Ettingshausen, Andreas Frh. von, Physiker und Mathematiker (1796-1878). Eigenh. Brief mit U.

Wien, 15. III. 1838.

3½ SS. auf Doppelblatt. 8vo.

 850,00

An den Chemiker und Mineralogen Anton Schrötter von Kristelli mit einer detaillierten Versuchsanordnung samt schematischer Darstellung einer thermoelektrischen Batterie: "Die strenge Kälte des heurigen Winters, eine Menge von verschiedenen Störungen und andere Hindernisse beschränkten meinen Aufenthalt im Laboratorium. Deßhalb geriethen meine Experimente etwas ins Stocken. Desto fleißiger bin ich jetzt am Werke, und der gute Erfolg läßt nicht lange auf sich warten. Ich kann dir nun Einiges in betreff der chemoelektrischen Experimente mittheilen, woran du in deinem letzten Briefe ein so lebhaftes Interesse ausdrücktest.
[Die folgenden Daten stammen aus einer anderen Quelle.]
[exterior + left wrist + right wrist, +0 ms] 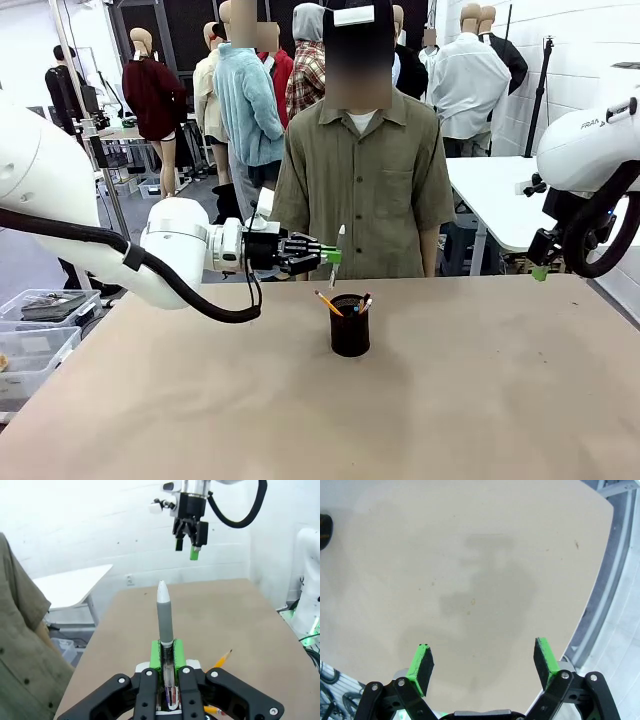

Du oder Freund [Julius Wilhelm] Gintl kann selbe leicht wiederholen und weiter führen, da selbe keine besonderen Mittel erheischen, und der Hauptapparat, die thermoelektrische Batterie, in Grätz leicht herzustellen sein wird. Es genügen, um den thermoelektrischen Funken zu sehen, wenige Elemente, welche keineswegs so zart zu seyn brauchen, wie bei Melloni's freien Versuchen, vielmehr mit Vortheil etwas massiv genommen werden. Stängelchen 1 bis 1½ Zoll lang, ein Paar Linien breit [...]". Nach der Schilderung des Experiments erwähnt Ettingshausen den Besuch des amerikanischen Physikers Alexander Dallas Bache (1806-67) in Wien: "Es befindet sich eben Herr Bache aus Philadelphia hier, welcher mit der Electricitätslehre der jetzigen Epoche gut bekannt ist [...]".